Abstract

Data-driven practices in preoperative red blood cell (RBC) preparation for pediatric surgical procedures are not well established. Adaptation of established adult preparation guidance methods to pediatric populations may improve perioperative RBC utilization. A retrospective audit of preoperative RBC preparation volumes (Vp) and intraoperative RBC transfusion volumes (Vt) for pediatric surgical procedures was undertaken at a large children's hospital from January to June 2006. RBC preparation-to-transfusion volume (mL/kg) ratios (P:T) were calculated for all surgeries, subspecialties, and select procedures. P:T equals Vp divided by Vt. Resulting P:Ts were compared to a target P:T of 2:1. A model for maximum procedure-specific Vp (Vp-max) defined Vp-max as the RBC transfusion volume able to meet the needs of 80% of patients undergoing an individual surgical procedure. Vp-max values were applied to the study data set to predict the impact on P:Ts and Vp. RBCs were prepared for 332 surgical procedures and transfused during 113 procedures.
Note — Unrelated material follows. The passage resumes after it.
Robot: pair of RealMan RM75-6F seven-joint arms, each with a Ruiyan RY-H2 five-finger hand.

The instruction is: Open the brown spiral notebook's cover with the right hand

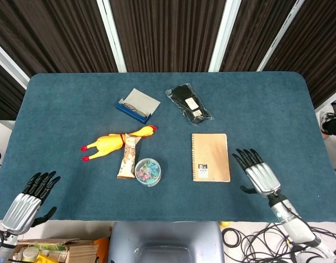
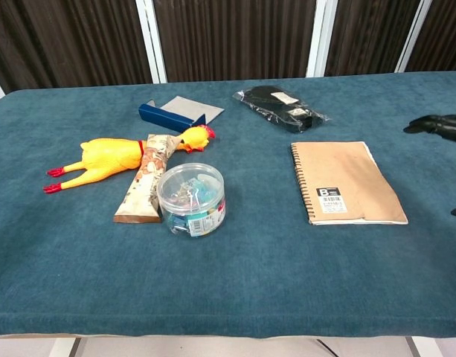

P:T was 3.5:1 for total surgical procedures (subspecialty range, 2.7:1-46:0), exceeding the 2:1 target. Vp-max modeling for spinal fusion, craniotomy for neoplasia, craniotomy for seizure, and craniosynostectomy yielded P:T ratios of 1.5:1, 1.5:1, 1.7:1, and 1.0:1, respectively, predicting a 30% decrease in Vp for these four surgical procedures. P:Ts for pediatric surgical procedures at this institution indicate potentially excessive preoperative RBC preparations. Determination of data-driven procedure-specific Vp may increase the efficiency of preoperative RBC preparation practices.